▶ _AVAILABLE DATA_
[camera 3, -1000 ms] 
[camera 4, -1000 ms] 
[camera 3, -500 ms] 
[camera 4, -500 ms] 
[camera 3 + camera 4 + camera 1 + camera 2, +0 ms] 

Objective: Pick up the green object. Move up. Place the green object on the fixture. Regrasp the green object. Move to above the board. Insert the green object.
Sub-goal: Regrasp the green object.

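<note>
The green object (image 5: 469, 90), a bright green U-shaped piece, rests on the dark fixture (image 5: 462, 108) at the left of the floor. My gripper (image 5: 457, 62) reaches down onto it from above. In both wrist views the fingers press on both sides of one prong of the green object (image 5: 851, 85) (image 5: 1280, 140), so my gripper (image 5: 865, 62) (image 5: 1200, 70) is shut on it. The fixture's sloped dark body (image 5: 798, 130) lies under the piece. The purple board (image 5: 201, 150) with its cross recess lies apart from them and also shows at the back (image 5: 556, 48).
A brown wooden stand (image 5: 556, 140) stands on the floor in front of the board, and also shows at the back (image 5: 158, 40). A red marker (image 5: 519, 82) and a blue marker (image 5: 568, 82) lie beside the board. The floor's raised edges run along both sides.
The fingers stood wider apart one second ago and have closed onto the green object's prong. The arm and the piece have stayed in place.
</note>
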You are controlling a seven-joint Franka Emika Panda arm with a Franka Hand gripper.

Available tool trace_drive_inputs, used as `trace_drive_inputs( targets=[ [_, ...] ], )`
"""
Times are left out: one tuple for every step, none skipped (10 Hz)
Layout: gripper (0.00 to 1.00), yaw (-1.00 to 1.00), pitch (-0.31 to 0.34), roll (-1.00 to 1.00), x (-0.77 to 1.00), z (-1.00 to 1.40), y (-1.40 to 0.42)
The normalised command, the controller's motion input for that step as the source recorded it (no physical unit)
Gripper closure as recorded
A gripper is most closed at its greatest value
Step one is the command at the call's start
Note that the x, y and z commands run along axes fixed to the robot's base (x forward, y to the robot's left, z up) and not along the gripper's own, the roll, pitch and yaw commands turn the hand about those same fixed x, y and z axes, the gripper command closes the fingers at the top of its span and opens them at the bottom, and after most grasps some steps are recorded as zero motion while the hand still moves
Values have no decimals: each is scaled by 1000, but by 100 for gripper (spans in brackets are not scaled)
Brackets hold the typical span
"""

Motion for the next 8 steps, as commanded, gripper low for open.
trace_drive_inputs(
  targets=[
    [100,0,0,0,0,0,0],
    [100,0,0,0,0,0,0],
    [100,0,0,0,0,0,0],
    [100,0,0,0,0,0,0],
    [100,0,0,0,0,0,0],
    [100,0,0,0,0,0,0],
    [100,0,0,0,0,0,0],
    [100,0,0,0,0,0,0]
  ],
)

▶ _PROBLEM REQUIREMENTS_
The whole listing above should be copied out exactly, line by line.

▶ _RESULT OF THIS TASK_
[camera 3, -1000 ms] 
[camera 4, -1000 ms] 
[camera 3, -500 ms] 
[camera 4, -500 ms] 
[camera 3 + camera 4 + camera 1 + camera 2, +0 ms] 

Objective: Pick up the green object. Move up. Place the green object on the fixture. Regrasp the green object. Move to above the board. Insert the green object.
Sub-goal: Regrasp the green object.

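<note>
The green object (image 5: 469, 90), a bright green U-shaped piece, rests on the dark fixture (image 5: 462, 108) at the left of the floor. My gripper (image 5: 457, 62) reaches down onto it from above. In both wrist views the fingers press on both sides of one prong of the green object (image 5: 851, 85) (image 5: 1280, 140), so my gripper (image 5: 865, 62) (image 5: 1200, 70) is shut on it. The fixture's sloped dark body (image 5: 798, 130) lies under the piece. The purple board (image 5: 201, 150) with its cross recess lies apart from them and also shows at the back (image 5: 556, 48).
A brown wooden stand (image 5: 556, 140) stands on the floor in front of the board, and also shows at the back (image 5: 158, 40). A red marker (image 5: 519, 82) and a blue marker (image 5: 568, 82) lie beside the board. The floor's raised edges run along both sides.
The fingers stood wider apart one second ago and have closed onto the green object's prong. The arm and the piece have stayed in place.
</note>
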You are controlling a seven-joint Franka Emika Panda arm with a Franka Hand gripper.

Available tool trace_drive_inputs, used as `trace_drive_inputs( targets=[ [_, ...] ], )`
"""
Times are left out: one tuple for every step, none skipped (10 Hz)
Layout: gripper (0.00 to 1.00), yaw (-1.00 to 1.00), pitch (-0.31 to 0.34), roll (-1.00 to 1.00), x (-0.77 to 1.00), z (-1.00 to 1.40), y (-1.40 to 0.42)
The normalised command, the controller's motion input for that step as the source recorded it (no physical unit)
Gripper closure as recorded
A gripper is most closed at its greatest value
Step one is the command at the call's start
Note that the x, y and z commands run along axes fixed to the robot's base (x forward, y to the robot's left, z up) and not along the gripper's own, the roll, pitch and yaw commands turn the hand about those same fixed x, y and z axes, the gripper command closes the fingers at the top of its span and opens them at the bottom, and after most grasps some steps are recorded as zero motion while the hand still moves
Values have no decimals: each is scaled by 1000, but by 100 for gripper (spans in brackets are not scaled)
Brackets hold the typical span
"""

Motion for the next 8 steps, as commanded, gripper low for open.
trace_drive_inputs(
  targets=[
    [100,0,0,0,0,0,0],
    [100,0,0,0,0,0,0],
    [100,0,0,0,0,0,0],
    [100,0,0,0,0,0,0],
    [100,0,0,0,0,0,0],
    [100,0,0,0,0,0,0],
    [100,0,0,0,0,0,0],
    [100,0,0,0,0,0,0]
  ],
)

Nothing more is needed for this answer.